The European sustainable aviation fuel (SAF) market would benefit from a simple, unified mandate, attract more producers to a currently undersupplied market, according to renewable fuel distributor World Fuel Services (WFS).
"As it stands at the moment… demand far outweighs supply [in the European SAF market]," WFS' vice president of land and aviation Matthew Whitton told Argus. "We feel the frustration of our customers. They really want this product and there aren't enough molecules for it."
SAF production globally should reach around 12.3mn t/yr by 2025, based on publicly announced projects. While Whitton acknowledged "intent in the market, all the way from the European Commission right the way through the supply chain to the end users," he was unsure if this will be enough to cater for the growing European demand.
Producer certainty would help financial institutions, Whitton said.
"What they need to provide commercial debt is the confidence that the business will have longevity, and its only with those simplified, unified regulation that businesses can start to plan," he said.
European SAF demand is mainly driven by mandates, and a unified, pan-European mandate would encourage the growth of the SAF market in Europe, WFS said, noting the different approaches in Sweden and France where it has interests.
"Sweden's mandate has a percentage reduction greenhouse gas (GHG) emissions requirement, while France has a volumetric requirement," Whitton said. "If you can start off with a very simple pan-European mandate, everything else flows from that.

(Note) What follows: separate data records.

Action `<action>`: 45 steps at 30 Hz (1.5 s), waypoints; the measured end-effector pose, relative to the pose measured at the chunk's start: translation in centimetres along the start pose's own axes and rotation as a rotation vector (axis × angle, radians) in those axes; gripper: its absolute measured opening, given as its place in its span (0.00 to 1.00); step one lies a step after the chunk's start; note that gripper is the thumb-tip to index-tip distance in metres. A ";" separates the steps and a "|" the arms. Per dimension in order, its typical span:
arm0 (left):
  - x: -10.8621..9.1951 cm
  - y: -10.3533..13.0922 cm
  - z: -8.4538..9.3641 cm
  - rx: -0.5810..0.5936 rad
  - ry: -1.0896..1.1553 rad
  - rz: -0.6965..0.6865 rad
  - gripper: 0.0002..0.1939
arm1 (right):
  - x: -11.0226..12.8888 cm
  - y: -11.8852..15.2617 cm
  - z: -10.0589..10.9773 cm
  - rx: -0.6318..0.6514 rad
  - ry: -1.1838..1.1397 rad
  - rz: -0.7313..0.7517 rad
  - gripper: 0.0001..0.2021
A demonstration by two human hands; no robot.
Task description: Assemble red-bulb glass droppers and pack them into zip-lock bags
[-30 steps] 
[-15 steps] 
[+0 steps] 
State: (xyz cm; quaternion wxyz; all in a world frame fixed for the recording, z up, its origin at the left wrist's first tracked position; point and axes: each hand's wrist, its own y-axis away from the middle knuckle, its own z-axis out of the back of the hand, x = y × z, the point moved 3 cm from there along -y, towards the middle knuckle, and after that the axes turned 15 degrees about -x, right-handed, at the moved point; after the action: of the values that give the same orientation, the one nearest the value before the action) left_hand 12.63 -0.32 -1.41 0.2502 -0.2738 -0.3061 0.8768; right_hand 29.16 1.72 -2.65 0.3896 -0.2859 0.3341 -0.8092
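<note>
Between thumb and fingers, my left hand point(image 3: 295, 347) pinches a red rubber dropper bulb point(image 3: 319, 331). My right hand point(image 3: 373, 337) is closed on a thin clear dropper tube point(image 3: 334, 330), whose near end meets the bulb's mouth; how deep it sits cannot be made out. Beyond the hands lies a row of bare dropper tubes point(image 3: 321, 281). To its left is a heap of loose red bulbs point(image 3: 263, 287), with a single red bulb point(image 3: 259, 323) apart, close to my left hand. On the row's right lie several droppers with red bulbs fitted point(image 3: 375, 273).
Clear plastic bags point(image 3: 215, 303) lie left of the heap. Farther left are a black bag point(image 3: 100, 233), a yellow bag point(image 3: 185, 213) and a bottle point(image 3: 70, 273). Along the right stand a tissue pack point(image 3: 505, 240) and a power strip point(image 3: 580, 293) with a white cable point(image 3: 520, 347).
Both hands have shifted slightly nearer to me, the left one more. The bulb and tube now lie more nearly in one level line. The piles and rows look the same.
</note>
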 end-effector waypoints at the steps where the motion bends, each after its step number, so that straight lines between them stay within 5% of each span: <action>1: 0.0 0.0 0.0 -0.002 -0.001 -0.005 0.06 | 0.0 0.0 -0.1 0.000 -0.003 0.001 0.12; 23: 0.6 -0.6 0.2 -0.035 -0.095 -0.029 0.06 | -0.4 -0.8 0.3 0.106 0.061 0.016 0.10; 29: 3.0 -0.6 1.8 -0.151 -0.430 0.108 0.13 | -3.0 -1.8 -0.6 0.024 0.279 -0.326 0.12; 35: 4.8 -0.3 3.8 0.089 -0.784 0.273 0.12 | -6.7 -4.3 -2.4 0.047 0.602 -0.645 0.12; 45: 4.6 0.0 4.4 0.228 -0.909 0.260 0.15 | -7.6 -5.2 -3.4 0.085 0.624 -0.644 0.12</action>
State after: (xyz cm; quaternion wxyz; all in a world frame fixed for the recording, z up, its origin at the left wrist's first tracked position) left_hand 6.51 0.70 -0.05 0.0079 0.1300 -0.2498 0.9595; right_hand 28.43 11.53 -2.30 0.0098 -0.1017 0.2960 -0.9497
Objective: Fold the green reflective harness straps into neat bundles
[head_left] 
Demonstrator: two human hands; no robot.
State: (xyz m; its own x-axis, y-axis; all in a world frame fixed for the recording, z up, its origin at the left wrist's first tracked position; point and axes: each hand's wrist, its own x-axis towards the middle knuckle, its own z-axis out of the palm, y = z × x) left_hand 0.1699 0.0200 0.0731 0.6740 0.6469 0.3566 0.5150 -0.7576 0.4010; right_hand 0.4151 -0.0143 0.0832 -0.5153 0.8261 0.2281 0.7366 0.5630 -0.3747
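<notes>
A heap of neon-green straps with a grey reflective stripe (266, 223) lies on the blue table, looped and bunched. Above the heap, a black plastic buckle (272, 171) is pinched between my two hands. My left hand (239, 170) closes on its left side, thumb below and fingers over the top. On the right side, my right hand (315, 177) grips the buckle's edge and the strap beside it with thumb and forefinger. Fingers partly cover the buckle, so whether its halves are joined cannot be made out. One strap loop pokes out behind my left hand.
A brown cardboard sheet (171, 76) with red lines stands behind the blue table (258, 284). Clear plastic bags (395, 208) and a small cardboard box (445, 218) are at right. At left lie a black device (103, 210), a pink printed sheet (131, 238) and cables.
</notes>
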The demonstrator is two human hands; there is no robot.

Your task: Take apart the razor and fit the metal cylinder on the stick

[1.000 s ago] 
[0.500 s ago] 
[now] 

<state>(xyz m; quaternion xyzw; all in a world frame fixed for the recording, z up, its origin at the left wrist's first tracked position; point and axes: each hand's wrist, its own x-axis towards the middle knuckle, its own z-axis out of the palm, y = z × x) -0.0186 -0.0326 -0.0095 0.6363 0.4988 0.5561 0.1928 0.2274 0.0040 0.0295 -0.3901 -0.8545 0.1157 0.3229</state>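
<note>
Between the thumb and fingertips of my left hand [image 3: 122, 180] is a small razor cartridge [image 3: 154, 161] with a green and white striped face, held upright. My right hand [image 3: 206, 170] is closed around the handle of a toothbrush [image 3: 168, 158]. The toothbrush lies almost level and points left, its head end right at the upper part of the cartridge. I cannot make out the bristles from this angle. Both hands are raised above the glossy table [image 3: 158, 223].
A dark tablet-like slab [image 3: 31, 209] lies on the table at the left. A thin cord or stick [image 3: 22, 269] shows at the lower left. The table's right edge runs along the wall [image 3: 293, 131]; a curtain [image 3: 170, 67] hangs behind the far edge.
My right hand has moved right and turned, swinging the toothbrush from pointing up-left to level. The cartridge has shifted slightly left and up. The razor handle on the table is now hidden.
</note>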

This includes producers coming to market, financial institutions providing commercial debt, and airlines getting the SAF they want."
WFS supplies SAF to mandated and voluntary markets, but is not a producer. It tends to buy SAF from the largest European supplier, Neste, which produces 100,000t/yr from the Porvoo refinery in Finland, and has recently entered a distribution agreement with the SAF producer.
For mandated markets like Sweden, WFS delivers SAF on a mass balance basis — in one trip, and at a volume large enough to ensure its fulfils its mandated requirement for that country.
"It encourages uptake of SAF, and means we can be as efficient and environmentally responsible as possible in delivering product to market," Whitton said.
WFS also supplies to voluntary markets, like the UK and Germany. But these will not be voluntary for long, as a UK SAF mandate is due to come into force in 2025. An EU mandate is under discussion.
WFS said certified mechanisms — like mass balance or book-andclaim — "would give organisations outside of the airline industry the ability to invest in the SAF supply chain, by purchasing the green attributes that SAF provides." It would encourage more production facilities, more SAF availability, and would be efficient and effective, Whitton said.
WFS tends to supply SAF that has been produced through the HEFA SPK pathway, which uses biogenic feedstocks such as used cooking oil (UCO) as feedstock. This can be blended with fossil jet fuel by up to 40pc, and can use the same infrastructure for fossil jet fuel, like pipelines and storage tanks.
However, he said "while physically comingling the product is fine, we have found from a taxation or customs perspective, or even from the airlines we are selling to, we actually need to maintain a segregated supply chain in certain situations, particularly in voluntary markets." This probably makes the SAF supply chain more difficult to manage.
WFS said power-to-liquid (PtL) synthetic SAF seems to be the "utopia" of the different pathways available, according to its customers, as it uses renewable energy to produce a "truly synthetic fuel." Germany has led the way on production of synthetic SAF.